* [THE TASK]: Only one portion of the data is to be written out: from the line bearing "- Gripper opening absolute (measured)" through the line bearing "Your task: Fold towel". Write it exactly as it appears.

────

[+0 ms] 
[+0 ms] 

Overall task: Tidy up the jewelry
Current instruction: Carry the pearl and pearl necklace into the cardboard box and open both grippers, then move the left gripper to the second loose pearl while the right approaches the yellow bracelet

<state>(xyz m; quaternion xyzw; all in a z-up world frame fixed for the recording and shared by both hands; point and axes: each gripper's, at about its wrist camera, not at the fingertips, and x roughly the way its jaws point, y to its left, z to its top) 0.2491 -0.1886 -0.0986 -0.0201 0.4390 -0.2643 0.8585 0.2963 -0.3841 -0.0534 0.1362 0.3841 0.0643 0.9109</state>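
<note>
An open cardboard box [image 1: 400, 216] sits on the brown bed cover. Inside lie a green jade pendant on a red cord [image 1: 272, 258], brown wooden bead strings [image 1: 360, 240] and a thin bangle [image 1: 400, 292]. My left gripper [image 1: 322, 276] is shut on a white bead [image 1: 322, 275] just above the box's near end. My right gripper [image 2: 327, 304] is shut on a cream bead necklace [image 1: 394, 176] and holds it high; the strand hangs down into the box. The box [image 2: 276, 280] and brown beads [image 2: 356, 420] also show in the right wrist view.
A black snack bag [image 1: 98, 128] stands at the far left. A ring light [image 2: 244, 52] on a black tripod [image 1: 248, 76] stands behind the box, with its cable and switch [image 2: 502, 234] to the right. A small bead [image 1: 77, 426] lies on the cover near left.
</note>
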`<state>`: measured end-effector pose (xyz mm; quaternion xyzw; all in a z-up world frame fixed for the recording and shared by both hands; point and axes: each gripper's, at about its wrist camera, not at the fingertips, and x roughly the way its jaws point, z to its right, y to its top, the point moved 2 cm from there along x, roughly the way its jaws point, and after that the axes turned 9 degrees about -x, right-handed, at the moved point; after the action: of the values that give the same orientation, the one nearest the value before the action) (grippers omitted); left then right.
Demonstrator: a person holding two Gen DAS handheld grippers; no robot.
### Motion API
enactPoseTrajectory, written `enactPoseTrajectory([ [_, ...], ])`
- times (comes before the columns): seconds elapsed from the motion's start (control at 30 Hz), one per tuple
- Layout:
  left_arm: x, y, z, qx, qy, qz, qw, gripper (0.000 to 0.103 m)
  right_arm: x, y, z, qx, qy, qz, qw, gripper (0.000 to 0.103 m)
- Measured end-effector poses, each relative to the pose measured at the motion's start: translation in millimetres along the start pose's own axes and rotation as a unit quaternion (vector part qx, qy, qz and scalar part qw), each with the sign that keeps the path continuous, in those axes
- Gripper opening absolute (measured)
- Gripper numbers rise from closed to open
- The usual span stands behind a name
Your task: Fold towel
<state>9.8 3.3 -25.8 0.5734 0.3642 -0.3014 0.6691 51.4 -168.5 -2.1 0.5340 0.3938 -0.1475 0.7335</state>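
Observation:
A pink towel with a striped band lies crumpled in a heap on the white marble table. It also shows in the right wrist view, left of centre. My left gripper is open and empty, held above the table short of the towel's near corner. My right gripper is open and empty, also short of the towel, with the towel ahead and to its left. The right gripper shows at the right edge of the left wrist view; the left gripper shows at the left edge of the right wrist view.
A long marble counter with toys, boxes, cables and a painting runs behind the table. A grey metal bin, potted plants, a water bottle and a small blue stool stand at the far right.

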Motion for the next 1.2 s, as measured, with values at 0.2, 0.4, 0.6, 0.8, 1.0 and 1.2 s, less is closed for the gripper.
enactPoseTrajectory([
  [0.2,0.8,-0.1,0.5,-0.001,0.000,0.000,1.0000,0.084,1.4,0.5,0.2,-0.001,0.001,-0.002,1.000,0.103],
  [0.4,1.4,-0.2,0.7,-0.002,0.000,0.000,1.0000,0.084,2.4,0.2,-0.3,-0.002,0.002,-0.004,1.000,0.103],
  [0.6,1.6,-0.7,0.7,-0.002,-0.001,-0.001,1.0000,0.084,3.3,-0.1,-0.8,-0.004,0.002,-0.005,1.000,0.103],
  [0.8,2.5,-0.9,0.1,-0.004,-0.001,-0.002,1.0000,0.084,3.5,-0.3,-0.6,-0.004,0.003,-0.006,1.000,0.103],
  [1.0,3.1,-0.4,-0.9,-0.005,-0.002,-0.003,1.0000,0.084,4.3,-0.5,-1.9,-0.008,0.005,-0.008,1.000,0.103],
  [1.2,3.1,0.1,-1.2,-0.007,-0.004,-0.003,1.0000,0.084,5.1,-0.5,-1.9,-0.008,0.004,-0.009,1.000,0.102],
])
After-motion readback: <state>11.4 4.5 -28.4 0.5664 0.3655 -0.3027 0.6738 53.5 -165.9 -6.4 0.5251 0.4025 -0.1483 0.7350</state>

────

* [RESPONSE BOX]:
- Gripper opening absolute (measured)
- Gripper numbers rise from closed to open
- The usual span stands behind a name
Your task: Fold towel

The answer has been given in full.